# Required action:
Each line containing the string "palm" should be copied out of the entries.

- - - - - - -

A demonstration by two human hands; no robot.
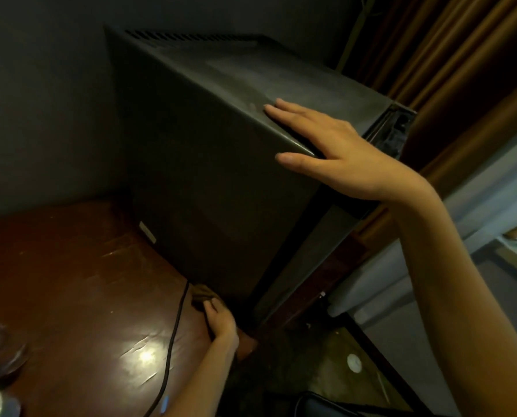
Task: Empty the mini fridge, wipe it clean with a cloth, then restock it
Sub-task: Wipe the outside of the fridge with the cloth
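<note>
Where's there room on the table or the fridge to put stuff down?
The table is bare between the wall, the fridge and the cable. The fridge top is bare from the right hand back to the vents. It is crowded at the fridge's foot, where the left hand holds the cloth, and at the table's near left corner with blurry things.

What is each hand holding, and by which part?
The left hand grips the brown cloth by its near end, low against the mini fridge. The right hand holds nothing; it rests flat on the fridge's top edge.
</note>
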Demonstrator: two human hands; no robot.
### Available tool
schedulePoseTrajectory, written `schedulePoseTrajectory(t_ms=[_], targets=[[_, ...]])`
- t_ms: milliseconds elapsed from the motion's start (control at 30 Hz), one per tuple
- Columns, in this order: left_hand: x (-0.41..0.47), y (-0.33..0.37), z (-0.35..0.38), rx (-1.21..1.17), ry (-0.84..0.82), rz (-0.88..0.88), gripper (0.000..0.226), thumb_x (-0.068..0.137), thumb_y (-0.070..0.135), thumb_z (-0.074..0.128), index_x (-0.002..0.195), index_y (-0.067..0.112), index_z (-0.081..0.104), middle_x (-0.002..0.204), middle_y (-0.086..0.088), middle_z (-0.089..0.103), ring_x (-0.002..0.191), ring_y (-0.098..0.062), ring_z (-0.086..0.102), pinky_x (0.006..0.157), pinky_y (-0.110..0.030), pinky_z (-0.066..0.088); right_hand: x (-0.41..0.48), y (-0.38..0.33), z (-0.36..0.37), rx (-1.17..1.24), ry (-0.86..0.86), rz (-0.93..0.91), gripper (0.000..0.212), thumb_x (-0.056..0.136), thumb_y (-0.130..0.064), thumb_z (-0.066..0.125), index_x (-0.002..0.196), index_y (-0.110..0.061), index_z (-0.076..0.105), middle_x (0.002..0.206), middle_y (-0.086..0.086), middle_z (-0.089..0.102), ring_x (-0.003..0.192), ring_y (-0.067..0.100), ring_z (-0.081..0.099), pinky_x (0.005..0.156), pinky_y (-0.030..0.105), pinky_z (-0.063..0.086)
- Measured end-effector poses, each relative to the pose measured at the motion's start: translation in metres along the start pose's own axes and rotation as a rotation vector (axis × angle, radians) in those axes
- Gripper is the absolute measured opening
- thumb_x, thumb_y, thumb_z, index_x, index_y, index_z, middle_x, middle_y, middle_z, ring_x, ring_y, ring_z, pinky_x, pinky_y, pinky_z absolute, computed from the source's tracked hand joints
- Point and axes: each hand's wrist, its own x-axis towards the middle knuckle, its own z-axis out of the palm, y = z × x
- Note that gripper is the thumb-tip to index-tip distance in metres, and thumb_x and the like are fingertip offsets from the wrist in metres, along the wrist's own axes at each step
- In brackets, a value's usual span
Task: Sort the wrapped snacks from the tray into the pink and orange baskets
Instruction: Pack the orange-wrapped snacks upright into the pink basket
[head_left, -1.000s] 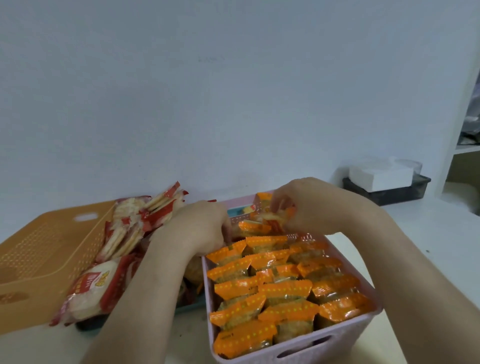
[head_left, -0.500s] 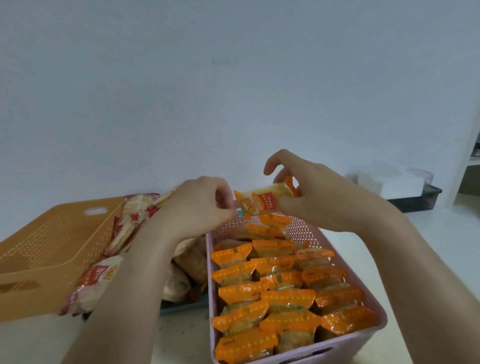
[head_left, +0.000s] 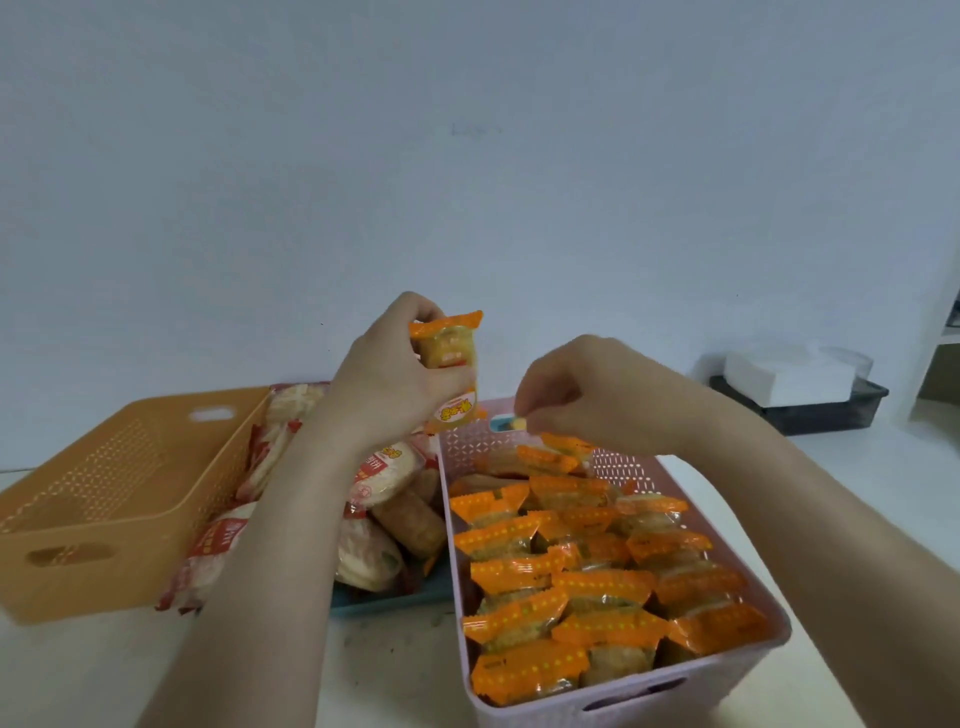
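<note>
My left hand (head_left: 384, 384) is raised above the tray and grips an orange-wrapped snack (head_left: 449, 358), held upright. My right hand (head_left: 602, 395) hovers over the far end of the pink basket (head_left: 737, 670), its fingers pinched together with nothing visible in them. Several orange-wrapped snacks (head_left: 582, 587) lie in rows in the pink basket. At the left, the orange basket (head_left: 104, 499) shows no snacks inside. Between the baskets, the blue tray (head_left: 384, 603) holds red-and-white wrapped snacks (head_left: 374, 478), partly hidden by my left forearm.
A black tray with a white stack of napkins (head_left: 795, 379) stands at the back right by the wall. A shelf edge (head_left: 953, 332) shows at the far right. The white table (head_left: 363, 675) runs under everything.
The orange-wrapped snack, held between both hands before, is now in my left hand alone and turned upright. My right hand has let go and dropped toward the pink basket's far end.
</note>
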Motion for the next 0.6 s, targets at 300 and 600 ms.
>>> schedulePoseTrajectory(t_ms=[300, 600], targets=[[-0.004, 0.001, -0.009, -0.024, -0.108, -0.005, 0.038, 0.073, 0.017, 0.083, 0.094, 0.027, 0.052, 0.091, -0.001, 0.068, 0.077, -0.026, 0.068, 0.071, -0.046, 0.059, 0.039, -0.034, 0.03, -0.78, -0.521, -0.041, 0.033, 0.089, -0.059, 0.048, 0.092, -0.029, 0.062, 0.116, 0.001, 0.054, 0.116, 0.023, 0.038, 0.095, 0.042, 0.044], [-0.001, -0.004, -0.005, -0.068, -0.201, 0.066, 0.029, 0.078, 0.039, 0.078, 0.091, 0.03, 0.055, 0.09, 0.005, 0.067, 0.078, -0.013, 0.066, 0.069, -0.031, 0.053, 0.035, -0.027, 0.032, -0.73, -0.485, -0.017, 0.024, 0.091, -0.039, 0.05, 0.106, -0.021, 0.058, 0.111, 0.0, 0.055, 0.113, 0.023, 0.039, 0.096, 0.037, 0.039]])
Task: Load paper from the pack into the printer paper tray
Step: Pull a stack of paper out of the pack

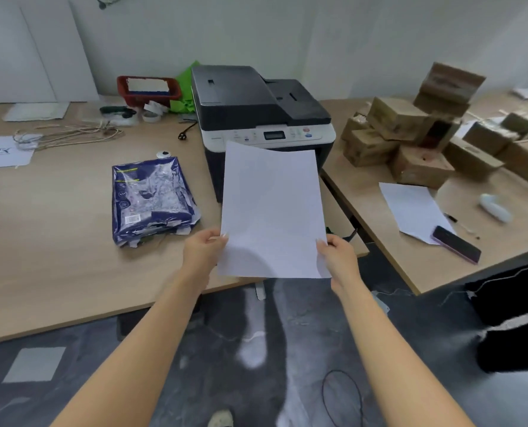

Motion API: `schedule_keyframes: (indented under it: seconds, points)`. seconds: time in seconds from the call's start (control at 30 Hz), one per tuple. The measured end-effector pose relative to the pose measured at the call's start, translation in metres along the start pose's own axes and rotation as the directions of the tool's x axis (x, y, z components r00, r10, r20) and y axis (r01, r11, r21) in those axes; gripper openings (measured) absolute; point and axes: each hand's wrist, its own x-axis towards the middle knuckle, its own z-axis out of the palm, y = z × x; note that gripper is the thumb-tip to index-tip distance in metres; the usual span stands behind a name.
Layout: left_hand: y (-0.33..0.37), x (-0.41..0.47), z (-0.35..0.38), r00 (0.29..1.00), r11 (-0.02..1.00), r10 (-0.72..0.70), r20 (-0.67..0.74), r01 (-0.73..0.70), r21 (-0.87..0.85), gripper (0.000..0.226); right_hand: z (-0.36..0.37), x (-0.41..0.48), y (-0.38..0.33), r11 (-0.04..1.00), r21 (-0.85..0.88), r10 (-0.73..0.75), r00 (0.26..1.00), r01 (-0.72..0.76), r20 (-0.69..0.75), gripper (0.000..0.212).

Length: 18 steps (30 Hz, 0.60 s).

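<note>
I hold white paper (pixel 272 208) upright in front of the printer (pixel 256 106), a dark grey and white machine on the wooden table (pixel 56 241). My left hand (pixel 204 251) grips the paper's lower left edge and my right hand (pixel 336 257) grips its lower right edge. The paper hides the printer's front and its tray. The torn blue paper pack (pixel 151 195) lies flat on the table, left of the printer.
A second table (pixel 410 257) on the right carries cardboard boxes (pixel 410 137), a loose sheet (pixel 413 208), a phone (pixel 455 244) and a white object (pixel 495 206). Behind the pack are cords (pixel 71 134), a red basket (pixel 148 89) and tape rolls (pixel 151 115).
</note>
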Motion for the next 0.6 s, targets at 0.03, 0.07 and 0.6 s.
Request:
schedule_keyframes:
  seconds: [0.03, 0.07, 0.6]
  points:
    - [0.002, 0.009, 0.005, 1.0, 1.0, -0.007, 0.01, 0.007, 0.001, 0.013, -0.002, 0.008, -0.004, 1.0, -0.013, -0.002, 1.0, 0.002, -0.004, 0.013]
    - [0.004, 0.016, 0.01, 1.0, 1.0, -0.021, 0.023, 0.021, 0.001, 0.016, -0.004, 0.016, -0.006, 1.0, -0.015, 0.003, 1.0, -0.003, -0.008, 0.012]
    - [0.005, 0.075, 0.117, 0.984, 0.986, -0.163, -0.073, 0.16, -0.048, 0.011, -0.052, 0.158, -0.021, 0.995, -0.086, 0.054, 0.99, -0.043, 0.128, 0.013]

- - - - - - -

# Reply:
- Point and axes: each hand's wrist, its own x-axis towards the middle knuckle, its own z-axis out of the palm, y = z × x
Motion API: `schedule_keyframes: (indented under it: seconds, points)`. seconds: time in seconds from the call's start (control at 30 Hz), one per tuple. The measured end-effector pose relative to the pose measured at the call's start, translation in metres along the start pose's own axes and rotation as the directions of the tool's x axis (x, y, z components r00, r10, r20) and y axis (r01, r11, r21) in those axes; gripper openings (measured) absolute; point and axes: each hand's wrist, its own x-axis towards the middle knuckle, its own z-axis out of the palm, y = z × x; note that gripper is the thumb-tip to index-tip distance in metres; the usual span stands behind a name.

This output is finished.